If that is the case, DOTC, DOF and NEDA should throw out the unsolicited proposal of San Miguel and reconsider alternatives to MRT 7. I have heard experts say that from a transport standpoint, MRT 7 is not the most cost efficient in that corridor. My source insists Commonwealth Avenue is wide enough to accommodate a BRT (Bus Rapid Transit) at 1/4 the cost to serve the demand there.

I am willing to concede a government “performance undertaking” that would assure San Miguel and its banks that regulatory bodies responsible for hearing petitions for user- charge adjustments or fare rates act in a timely and decisive manner, after carefully weighing competing efficiency and equity concerns. That’s fair to investors.

There should have been more transparency on this deal. Until I started asking what happened to MRT 7, I thought the bureaucrats are just being slow as usual. It turns out they had valid concerns that should have been made public. The secrecy makes it possible for horrible deals to happen as it did happen with MRT 3 and the power deals during FVR’s watch.

But even now, I am still just guessing with the help of sources who have seen the contract. The NEDA review should be thorough, answer our concerns and made public.

Clark airport

Speaking of DOTC and infrastructure, I got this e-mail from someone who says he is a regular user of Clark International Airport. I furnished Chichos Luciano, top dog at Clark airport, a copy of this e-mail over a week ago but heard nothing from him so far.

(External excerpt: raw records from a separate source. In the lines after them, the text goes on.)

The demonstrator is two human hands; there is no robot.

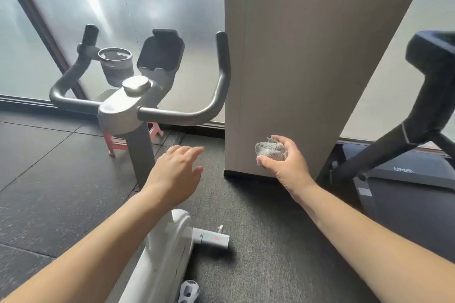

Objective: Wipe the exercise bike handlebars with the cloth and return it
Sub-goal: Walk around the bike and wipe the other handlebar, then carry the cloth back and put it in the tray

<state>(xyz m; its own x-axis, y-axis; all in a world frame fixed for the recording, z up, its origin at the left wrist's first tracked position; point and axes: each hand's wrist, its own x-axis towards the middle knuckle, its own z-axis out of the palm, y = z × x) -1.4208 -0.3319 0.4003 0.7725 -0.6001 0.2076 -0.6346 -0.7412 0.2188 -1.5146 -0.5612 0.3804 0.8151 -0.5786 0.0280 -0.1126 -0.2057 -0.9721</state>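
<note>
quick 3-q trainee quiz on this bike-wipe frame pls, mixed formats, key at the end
1. True or false: the right hand is closed around the bunched grey cloth.
2. Multiple choice: the left hand is A) gripping the handlebars, B) open and holding nothing, C) holding the cup.
3. Fill in: the metal cup sits in a holder on the ______ side of the handlebars, beside the dark tablet holder.

Key: 1 true; 2 B; 3 left.
</note>
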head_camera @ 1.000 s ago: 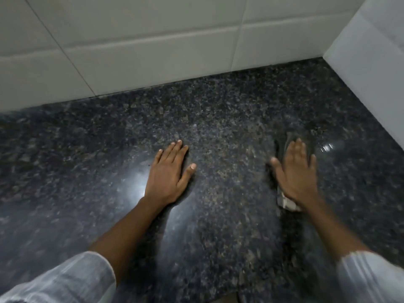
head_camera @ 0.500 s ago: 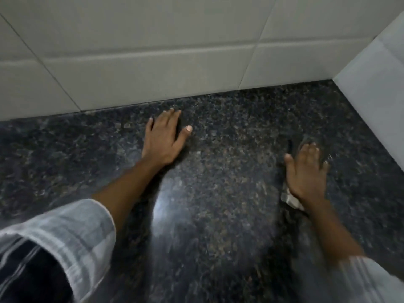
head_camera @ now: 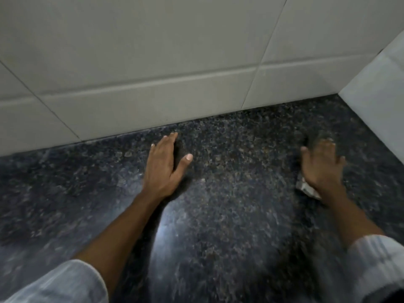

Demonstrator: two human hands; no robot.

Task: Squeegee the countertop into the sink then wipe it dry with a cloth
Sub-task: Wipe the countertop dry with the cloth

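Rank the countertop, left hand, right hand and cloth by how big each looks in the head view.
1. Countertop, by far the largest.
2. Left hand and right hand: about alike; the right is blurred, so unranked.
3. Cloth, mostly hidden under the right hand; only an edge shows.

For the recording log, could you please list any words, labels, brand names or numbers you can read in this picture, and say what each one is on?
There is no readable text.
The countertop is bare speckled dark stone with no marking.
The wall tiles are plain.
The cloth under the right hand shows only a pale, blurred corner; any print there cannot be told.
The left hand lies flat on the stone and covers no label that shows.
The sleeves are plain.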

“Outside the ‘Friendship’ Gate at Clark are a row of large streamers criticizing and questioning the management of Clark. They speak for themselves. I have much sympathy with the views expressed and many people I speak to in Angeles have little good to say about the operation of the airport.

“Flights are continually being added but the infrastructure and facilities are little unchanged over the past few years. The two air bridges opened by Gloria in a fanfare a couple of years back, I have never seen in operation. I fly out of Clark maybe six times a year and have never used them. I asked an airport staff why they were not used and he replied that they were sometimes used by Korean operators. What does this mean? Preferential treatment? Can you only pay to use them if you pay extra? What are our airport fees for?

“The awful situation at immigration gets worse. Two weeks ago I was going to Hong Kong. It seems that there were about four flights all leaving within a ten minute period. From joining the queue at immigration it took me ONE HOUR to get to the desk. The flight is only one and a half hour.

“Flights were delayed and many passengers were stress about missing the flight. Again, what do we pay the terminal fee for? Despite the ever increasing numbers of flights, the number of immigration desks remains the same.

“The practice of profiling single young women as being ‘trafficked’ continues, which adds to delays as the immigration staff busy themselves with their ‘big brother’ procedure. In most countries there would be an outcry about this assault on basic human rights where a single officer, possibly in a bad mood, can arbitrarily stop people traveling. Horror stories on this matter abound on expat web sites and the word on this goes around.

“The drop off and pick up area gets more and more congested and again no improvement is in sight. The exit road from the terminal is a pot holed disgrace.”

Facebook

Jose Villaescusa sent this one.

PULIS: Na aksidente po ata yung misis nyo! Puntahan po ninyo sa hospital para ma-identify yung body.